* WHAT NEEDS TO BE DONE *
Could the data below be printed out exactly, with the pictures left out?

* DATA PROVIDED *
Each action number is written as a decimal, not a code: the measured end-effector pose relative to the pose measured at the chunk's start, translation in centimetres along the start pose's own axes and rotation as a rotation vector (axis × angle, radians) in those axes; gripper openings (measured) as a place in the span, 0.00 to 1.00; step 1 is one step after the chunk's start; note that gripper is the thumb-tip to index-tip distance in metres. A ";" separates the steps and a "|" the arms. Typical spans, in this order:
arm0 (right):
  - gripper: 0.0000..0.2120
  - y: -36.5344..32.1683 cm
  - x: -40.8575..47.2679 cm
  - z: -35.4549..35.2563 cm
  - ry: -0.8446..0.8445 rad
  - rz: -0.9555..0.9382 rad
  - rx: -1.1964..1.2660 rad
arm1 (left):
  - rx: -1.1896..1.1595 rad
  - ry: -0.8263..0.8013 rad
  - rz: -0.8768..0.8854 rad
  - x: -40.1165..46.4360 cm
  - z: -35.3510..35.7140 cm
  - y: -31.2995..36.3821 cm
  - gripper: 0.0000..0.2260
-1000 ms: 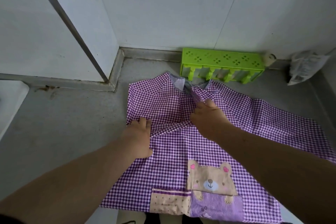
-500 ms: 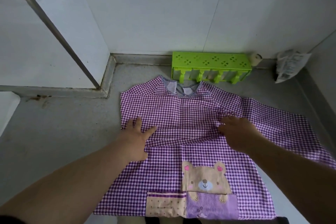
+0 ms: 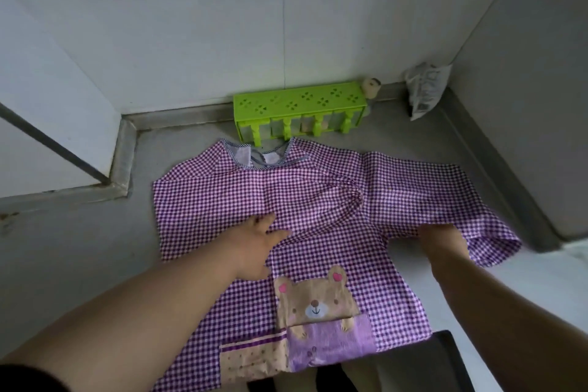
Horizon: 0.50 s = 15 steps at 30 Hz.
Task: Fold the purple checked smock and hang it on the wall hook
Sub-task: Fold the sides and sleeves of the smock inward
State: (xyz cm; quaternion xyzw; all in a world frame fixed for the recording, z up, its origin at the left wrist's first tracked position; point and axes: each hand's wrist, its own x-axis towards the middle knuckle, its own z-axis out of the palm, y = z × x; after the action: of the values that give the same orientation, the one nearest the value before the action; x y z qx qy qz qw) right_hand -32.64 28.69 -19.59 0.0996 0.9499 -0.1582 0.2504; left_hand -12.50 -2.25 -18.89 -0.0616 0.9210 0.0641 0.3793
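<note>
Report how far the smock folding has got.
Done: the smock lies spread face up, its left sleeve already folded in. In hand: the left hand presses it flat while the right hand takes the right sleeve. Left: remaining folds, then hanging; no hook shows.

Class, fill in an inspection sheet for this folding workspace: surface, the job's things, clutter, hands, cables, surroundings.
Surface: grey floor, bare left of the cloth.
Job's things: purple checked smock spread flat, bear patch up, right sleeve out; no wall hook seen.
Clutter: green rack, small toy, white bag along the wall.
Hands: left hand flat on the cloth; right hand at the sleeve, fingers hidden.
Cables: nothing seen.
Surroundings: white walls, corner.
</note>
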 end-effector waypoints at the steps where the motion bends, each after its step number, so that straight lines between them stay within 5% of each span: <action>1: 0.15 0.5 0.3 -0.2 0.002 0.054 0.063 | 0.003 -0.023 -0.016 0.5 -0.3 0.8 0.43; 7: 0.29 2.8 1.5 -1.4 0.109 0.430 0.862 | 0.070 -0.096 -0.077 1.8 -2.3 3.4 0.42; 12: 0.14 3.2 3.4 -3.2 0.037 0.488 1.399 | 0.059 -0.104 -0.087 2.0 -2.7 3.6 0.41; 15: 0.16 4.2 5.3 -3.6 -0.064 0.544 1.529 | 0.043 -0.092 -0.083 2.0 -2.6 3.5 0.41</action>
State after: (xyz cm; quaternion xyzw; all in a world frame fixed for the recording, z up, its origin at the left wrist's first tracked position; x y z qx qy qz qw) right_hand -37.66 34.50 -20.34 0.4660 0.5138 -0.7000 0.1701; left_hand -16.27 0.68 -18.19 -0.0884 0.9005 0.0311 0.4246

* ANSWER TO THIS TASK *
Each action number is written as a decimal, not a code: the measured end-effector pose relative to the pose measured at the chunk's start, translation in centimetres along the start pose's own axes and rotation as a rotation vector (axis × angle, radians) in those axes; gripper openings (measured) as a place in the span, 0.00 to 1.00; step 1 is one step after the chunk's start; note that gripper is the thumb-tip to index-tip distance in metres. A ";" separates the steps and a "|" the arms. Typical spans, in this order:
arm0 (right):
  - gripper: 0.0000..0.2120
  - y: -36.5344..32.1683 cm
  - x: -40.8575..47.2679 cm
  - z: -35.4549..35.2563 cm
  - ry: -0.8446..0.8445 rad
  - rz: -0.9555..0.9382 rad
  - rx: -1.1964..1.2660 rad
arm1 (left):
  - rx: -1.1896..1.1595 rad
  - ry: -0.8263..0.8013 rad
  - rz: -0.8768..0.8854 rad
  - x: -40.1165..46.4360 cm
  - z: -35.3510..35.7140 cm
  - y: -31.2995..36.3821 cm
  - gripper: 0.0000..0.2260
-1000 ms: 
-500 ms: 
+0 ms: 
Horizon: 0.50 s = 15 steps at 30 Hz.
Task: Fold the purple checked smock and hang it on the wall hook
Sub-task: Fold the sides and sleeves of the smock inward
State: (xyz cm; quaternion xyzw; all in a world frame fixed for the recording, z up, its origin at the left wrist's first tracked position; point and axes: each hand's wrist, its own x-axis towards the middle knuckle, its own z-axis out of the palm, y = z × x; after the action: of the values that give the same orientation, the one nearest the value before the action; x y z qx qy qz qw) right_hand -32.64 28.69 -19.59 0.0996 0.9499 -0.1582 0.2504; left_hand -12.50 -2.25 -18.89 -0.0616 0.9210 0.0641 0.3793
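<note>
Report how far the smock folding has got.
Done: the smock lies spread face up, its left sleeve already folded in. In hand: the left hand presses it flat while the right hand takes the right sleeve. Left: remaining folds, then hanging; no hook shows.

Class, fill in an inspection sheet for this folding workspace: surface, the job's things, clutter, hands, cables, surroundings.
Surface: grey floor, bare left of the cloth.
Job's things: purple checked smock spread flat, bear patch up, right sleeve out; no wall hook seen.
Clutter: green rack, small toy, white bag along the wall.
Hands: left hand flat on the cloth; right hand at the sleeve, fingers hidden.
Cables: nothing seen.
Surroundings: white walls, corner.
</note>
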 end-effector waypoints at the steps where the motion bends, each after its step number, so that straight lines between them stay within 5% of each span: <action>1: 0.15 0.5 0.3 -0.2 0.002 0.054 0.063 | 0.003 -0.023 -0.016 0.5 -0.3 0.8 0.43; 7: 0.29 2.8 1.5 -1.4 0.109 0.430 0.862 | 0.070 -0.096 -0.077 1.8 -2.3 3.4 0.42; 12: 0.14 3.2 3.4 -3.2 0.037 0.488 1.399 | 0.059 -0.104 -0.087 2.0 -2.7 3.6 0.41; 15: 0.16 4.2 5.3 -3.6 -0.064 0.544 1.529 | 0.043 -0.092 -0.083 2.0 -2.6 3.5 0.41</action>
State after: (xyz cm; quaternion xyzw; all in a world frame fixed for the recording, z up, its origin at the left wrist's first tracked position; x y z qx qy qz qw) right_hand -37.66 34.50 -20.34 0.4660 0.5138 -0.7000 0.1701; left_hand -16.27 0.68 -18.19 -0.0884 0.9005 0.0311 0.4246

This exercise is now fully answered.